Performance Monitoring

import time
from dataclasses import dataclass

@dataclass
class PerformanceMetrics:
    execution_time: float
    quantum_coherence: float
    memory_usage: float
    success_rate: float
    decoherence_events: int

async def monitor_performance():
    metrics = PerformanceMetrics(0, 0, 0, 0, 0)

    # Run performance tests
    test_queries = [
        "Simple quantum query",
        "Complex multi-branch query", 
        "Entangled agent collaboration",
        "Large vector search"
    ]

    for query in test_queries:
        start_time = time.time()

        try:
            result = await chain.arun(query, quantum_enhanced=True)

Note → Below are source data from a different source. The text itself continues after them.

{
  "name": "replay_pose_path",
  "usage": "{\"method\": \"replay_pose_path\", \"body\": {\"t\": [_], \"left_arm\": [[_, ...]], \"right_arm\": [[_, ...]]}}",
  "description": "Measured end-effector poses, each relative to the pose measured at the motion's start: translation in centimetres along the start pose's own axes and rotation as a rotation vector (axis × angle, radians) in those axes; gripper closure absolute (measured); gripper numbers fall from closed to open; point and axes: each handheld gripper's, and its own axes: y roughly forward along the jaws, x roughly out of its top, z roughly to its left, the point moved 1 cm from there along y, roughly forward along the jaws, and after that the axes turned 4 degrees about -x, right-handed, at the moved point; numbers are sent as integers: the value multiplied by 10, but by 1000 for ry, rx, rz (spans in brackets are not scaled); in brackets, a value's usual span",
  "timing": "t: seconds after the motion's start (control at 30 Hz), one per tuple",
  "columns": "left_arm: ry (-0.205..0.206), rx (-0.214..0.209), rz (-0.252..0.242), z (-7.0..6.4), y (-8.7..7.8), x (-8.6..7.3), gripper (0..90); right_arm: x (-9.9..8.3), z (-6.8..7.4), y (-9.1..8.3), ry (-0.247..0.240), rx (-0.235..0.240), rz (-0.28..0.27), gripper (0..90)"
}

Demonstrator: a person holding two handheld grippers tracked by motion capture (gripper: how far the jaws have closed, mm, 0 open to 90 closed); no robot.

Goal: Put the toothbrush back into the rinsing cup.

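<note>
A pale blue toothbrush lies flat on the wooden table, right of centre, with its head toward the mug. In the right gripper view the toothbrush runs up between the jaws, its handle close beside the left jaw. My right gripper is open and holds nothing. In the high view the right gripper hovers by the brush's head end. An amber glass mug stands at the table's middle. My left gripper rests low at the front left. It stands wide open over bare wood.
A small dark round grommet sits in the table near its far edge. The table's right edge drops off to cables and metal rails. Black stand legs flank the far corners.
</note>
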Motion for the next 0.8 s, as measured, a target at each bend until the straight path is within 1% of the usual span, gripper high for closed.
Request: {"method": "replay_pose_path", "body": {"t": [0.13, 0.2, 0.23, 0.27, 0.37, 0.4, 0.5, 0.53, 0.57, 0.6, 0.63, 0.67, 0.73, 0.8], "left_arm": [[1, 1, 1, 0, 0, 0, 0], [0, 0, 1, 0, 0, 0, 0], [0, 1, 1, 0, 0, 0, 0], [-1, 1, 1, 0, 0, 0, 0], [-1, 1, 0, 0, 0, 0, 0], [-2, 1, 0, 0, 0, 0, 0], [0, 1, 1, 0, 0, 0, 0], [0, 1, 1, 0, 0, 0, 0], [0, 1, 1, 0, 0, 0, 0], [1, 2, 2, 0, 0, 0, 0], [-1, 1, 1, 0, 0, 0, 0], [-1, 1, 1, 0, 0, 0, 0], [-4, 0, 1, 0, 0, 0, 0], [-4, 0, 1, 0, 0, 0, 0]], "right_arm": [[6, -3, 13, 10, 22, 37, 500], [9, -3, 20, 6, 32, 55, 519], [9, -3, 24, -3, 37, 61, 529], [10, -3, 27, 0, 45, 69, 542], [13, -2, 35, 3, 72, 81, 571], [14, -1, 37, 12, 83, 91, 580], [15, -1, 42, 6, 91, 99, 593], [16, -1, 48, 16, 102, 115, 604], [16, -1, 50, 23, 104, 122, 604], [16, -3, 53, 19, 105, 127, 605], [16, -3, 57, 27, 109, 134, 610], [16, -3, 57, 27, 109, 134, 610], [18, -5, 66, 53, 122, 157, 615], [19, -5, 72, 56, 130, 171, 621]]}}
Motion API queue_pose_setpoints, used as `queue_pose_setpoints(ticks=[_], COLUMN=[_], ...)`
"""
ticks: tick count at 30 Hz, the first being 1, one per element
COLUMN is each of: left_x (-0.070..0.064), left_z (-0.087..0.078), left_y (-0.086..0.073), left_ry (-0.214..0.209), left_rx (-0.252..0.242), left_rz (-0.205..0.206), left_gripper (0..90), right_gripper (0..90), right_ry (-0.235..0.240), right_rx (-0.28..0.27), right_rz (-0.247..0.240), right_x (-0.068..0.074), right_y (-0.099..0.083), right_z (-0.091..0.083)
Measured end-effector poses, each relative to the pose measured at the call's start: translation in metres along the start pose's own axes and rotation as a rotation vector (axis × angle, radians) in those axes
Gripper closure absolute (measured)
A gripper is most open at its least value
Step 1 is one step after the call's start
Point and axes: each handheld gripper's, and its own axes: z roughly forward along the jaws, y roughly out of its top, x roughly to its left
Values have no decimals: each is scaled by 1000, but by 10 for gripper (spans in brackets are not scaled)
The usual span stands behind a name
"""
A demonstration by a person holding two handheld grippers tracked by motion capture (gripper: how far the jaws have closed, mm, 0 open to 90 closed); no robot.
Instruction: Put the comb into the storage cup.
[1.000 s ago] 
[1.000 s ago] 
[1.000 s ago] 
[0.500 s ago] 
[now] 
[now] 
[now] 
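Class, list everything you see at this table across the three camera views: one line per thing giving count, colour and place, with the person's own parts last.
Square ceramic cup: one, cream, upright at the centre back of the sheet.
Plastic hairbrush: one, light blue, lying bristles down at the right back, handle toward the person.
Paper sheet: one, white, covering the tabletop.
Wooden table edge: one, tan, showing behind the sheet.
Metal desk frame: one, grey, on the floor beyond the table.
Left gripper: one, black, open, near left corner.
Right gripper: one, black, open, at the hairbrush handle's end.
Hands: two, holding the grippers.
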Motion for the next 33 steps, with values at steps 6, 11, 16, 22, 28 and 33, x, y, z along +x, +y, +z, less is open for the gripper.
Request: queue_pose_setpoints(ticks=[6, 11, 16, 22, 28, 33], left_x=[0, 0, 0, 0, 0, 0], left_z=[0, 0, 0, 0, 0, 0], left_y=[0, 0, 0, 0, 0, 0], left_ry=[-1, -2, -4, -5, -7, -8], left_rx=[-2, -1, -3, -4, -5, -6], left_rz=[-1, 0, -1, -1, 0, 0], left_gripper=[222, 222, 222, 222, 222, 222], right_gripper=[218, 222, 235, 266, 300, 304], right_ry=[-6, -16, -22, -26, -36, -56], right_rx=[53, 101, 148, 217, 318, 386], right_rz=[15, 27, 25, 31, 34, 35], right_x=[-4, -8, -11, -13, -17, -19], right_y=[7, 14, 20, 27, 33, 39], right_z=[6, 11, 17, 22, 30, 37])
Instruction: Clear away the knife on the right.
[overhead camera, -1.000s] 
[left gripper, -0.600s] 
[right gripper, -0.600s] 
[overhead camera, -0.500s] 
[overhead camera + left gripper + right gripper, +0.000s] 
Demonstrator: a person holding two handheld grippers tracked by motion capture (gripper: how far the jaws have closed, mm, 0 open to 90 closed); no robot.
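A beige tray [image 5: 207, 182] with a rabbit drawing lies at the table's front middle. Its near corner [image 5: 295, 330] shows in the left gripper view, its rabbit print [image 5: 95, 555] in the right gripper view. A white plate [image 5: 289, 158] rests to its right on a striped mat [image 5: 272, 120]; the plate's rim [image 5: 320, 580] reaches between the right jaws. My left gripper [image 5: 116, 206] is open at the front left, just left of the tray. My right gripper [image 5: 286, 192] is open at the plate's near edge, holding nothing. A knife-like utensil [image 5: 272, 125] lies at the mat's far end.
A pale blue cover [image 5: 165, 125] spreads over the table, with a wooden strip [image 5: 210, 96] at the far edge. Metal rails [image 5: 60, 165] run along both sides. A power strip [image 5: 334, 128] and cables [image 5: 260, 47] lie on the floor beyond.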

            metrics.execution_time += time.time() - start_time
            metrics.quantum_coherence += result.get('quantum_coherence', 0)
            metrics.success_rate += 1

        except Exception as e:
            print(f"Query failed: {e}")
            metrics.decoherence_events += 1

    # Calculate averages
    num_queries = len(test_queries)
    metrics.execution_time /= num_queries
    metrics.quantum_coherence /= num_queries
    metrics.success_rate /= num_queries

    print("Performance Metrics:")
    print(f"Avg execution time: {metrics.execution_time:.3f}s")
    print(f"Avg quantum coherence: {metrics.quantum_coherence:.3f}")
    print(f"Success rate: {metrics.success_rate:.1%}")
    print(f"Decoherence events: {metrics.decoherence_events}")

asyncio.run(monitor_performance())

Best Practices

1. Quantum State Management

  • Monitor coherence levels regularly
  • Use appropriate decoherence thresholds
  • Reset quantum states when coherence drops
  • Implement graceful classical fallbacks

2. Resource Optimization

  • Balance quantum complexity with available resources
  • Use appropriate circuit depths for your hardware
  • Implement memory cleanup and monitoring
  • Cache frequently used quantum states

3. Error Handling

  • Always implement quantum error handling
  • Use try-catch blocks for quantum operations
  • Provide classical fallbacks for critical operations
  • Monitor and log quantum errors

4. Performance Tuning

  • Profile quantum operations regularly
  • Optimize circuit compilation
  • Use appropriate shot counts
  • Balance parallelism with decoherence

This comprehensive user guide provides practical examples and best practices for building sophisticated quantum-classical hybrid AI applications with QuantumLangChain.